--- Work required ---
Each line below should be quoted exactly, please.

--- Data extract ---
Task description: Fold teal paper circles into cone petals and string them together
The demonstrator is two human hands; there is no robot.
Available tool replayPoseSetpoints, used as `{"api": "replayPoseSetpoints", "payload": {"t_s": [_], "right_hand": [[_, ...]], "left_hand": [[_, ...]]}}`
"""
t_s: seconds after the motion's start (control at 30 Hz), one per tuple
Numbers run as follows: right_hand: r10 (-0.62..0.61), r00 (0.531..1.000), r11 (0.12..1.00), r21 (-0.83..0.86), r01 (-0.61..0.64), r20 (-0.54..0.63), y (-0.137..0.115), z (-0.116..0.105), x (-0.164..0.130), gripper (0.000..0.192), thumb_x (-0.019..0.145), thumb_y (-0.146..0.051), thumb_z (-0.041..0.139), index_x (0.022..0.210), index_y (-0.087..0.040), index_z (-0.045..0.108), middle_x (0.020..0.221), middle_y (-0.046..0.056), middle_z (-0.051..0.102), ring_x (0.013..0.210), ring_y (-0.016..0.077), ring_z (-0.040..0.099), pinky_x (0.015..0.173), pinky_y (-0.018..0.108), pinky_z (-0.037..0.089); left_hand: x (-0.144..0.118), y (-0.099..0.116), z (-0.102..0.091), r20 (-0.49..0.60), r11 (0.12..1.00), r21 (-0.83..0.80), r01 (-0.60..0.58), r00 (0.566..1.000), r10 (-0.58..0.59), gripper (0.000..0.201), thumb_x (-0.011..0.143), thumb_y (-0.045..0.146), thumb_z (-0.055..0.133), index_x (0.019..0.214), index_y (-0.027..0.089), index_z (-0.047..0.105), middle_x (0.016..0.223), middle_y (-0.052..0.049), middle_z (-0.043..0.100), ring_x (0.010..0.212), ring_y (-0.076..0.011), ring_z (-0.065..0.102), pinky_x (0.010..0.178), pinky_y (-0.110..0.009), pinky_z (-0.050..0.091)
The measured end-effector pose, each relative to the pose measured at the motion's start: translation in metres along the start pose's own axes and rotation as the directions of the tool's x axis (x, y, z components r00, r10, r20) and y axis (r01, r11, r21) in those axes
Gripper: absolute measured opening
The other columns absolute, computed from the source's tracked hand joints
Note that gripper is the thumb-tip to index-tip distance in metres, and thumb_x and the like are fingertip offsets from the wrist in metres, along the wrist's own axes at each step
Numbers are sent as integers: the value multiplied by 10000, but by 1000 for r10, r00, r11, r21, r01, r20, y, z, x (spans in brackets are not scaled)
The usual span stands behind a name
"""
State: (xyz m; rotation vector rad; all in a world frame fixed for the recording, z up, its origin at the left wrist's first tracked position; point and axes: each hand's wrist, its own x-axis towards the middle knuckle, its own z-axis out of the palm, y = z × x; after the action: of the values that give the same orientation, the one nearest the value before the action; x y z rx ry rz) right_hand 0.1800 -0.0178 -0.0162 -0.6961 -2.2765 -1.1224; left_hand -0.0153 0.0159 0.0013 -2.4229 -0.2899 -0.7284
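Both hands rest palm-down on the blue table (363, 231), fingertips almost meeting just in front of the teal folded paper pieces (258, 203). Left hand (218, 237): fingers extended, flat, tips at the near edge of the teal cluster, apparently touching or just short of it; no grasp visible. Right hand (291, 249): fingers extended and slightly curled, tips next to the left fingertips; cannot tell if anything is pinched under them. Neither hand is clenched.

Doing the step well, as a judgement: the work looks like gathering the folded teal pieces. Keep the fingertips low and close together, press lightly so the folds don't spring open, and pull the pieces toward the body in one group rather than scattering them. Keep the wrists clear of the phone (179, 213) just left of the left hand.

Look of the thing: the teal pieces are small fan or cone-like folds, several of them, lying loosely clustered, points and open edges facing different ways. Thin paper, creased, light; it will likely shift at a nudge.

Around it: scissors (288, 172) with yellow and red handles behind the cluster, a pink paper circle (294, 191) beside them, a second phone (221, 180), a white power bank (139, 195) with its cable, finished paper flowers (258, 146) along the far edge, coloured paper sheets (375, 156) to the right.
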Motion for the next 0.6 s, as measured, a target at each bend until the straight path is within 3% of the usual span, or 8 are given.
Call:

--- Task output ---
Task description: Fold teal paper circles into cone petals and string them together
The demonstrator is two human hands; there is no robot.
Available tool replayPoseSetpoints, used as `{"api": "replayPoseSetpoints", "payload": {"t_s": [_], "right_hand": [[_, ...]], "left_hand": [[_, ...]]}}`
"""
t_s: seconds after the motion's start (control at 30 Hz), one per tuple
Numbers run as follows: right_hand: r10 (-0.62..0.61), r00 (0.531..1.000), r11 (0.12..1.00), r21 (-0.83..0.86), r01 (-0.61..0.64), r20 (-0.54..0.63), y (-0.137..0.115), z (-0.116..0.105), x (-0.164..0.130), gripper (0.000..0.192), thumb_x (-0.019..0.145), thumb_y (-0.146..0.051), thumb_z (-0.041..0.139), index_x (0.022..0.210), index_y (-0.087..0.040), index_z (-0.045..0.108), middle_x (0.020..0.221), middle_y (-0.046..0.056), middle_z (-0.051..0.102), ring_x (0.013..0.210), ring_y (-0.016..0.077), ring_z (-0.040..0.099), pinky_x (0.015..0.173), pinky_y (-0.018..0.108), pinky_z (-0.037..0.089); left_hand: x (-0.144..0.118), y (-0.099..0.116), z (-0.102..0.091), r20 (-0.49..0.60), r11 (0.12..1.00), r21 (-0.83..0.80), r01 (-0.60..0.58), r00 (0.566..1.000), r10 (-0.58..0.59), gripper (0.000..0.201), thumb_x (-0.011..0.143), thumb_y (-0.045..0.146), thumb_z (-0.055..0.133), index_x (0.019..0.214), index_y (-0.027..0.089), index_z (-0.047..0.105), middle_x (0.016..0.223), middle_y (-0.052..0.049), middle_z (-0.043..0.100), ring_x (0.010..0.212), ring_y (-0.076..0.011), ring_z (-0.065..0.102), pinky_x (0.010..0.178), pinky_y (-0.110..0.009), pinky_z (-0.050..0.091)
The measured end-effector pose, each relative to the pose measured at the motion's start: translation in metres along the start pose's own axes and rotation as the directions of the tool's x axis (x, y, z components r00, r10, r20) and y axis (r01, r11, r21) in those axes
Gripper: absolute measured opening
The other columns absolute, computed from the source's tracked hand joints
Note that gripper is the thumb-tip to index-tip distance in metres, and thumb_x and the like are fingertip offsets from the wrist in metres, along the wrist's own axes at each step
Numbers are sent as integers: the value multiplied by 10000, but by 1000 for r10, r00, r11, r21, r01, r20, y, z, x (spans in brackets are not scaled)
The usual span stands behind a name
"""
State: (xyz m; rotation vector rad; all in a world frame fixed for the recording, z up, its origin at the left wrist's first tracked position; point and axes: each hand's wrist, its own x-axis towards the middle knuckle, its own z-axis out of the palm, y = z × x; after the action: of the values that give the same orientation, the one nearest the value before the action; x y z rx ry rz) right_hand 0.1800 -0.0178 -0.0162 -0.6961 -2.2765 -1.1224; left_hand -0.0153 0.0159 0.0013 -2.4229 -0.2899 -0.7284
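Both hands rest palm-down on the blue table (363, 231), fingertips almost meeting just in front of the teal folded paper pieces (258, 203). Left hand (218, 237): fingers extended, flat, tips at the near edge of the teal cluster, apparently touching or just short of it; no grasp visible. Right hand (291, 249): fingers extended and slightly curled, tips next to the left fingertips; cannot tell if anything is pinched under them. Neither hand is clenched.

Doing the step well, as a judgement: the work looks like gathering the folded teal pieces. Keep the fingertips low and close together, press lightly so the folds don't spring open, and pull the pieces toward the body in one group rather than scattering them. Keep the wrists clear of the phone (179, 213) just left of the left hand.

Look of the thing: the teal pieces are small fan or cone-like folds, several of them, lying loosely clustered, points and open edges facing different ways. Thin paper, creased, light; it will likely shift at a nudge.

Around it: scissors (288, 172) with yellow and red handles behind the cluster, a pink paper circle (294, 191) beside them, a second phone (221, 180), a white power bank (139, 195) with its cable, finished paper flowers (258, 146) along the far edge, coloured paper sheets (375, 156) to the right.
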Motion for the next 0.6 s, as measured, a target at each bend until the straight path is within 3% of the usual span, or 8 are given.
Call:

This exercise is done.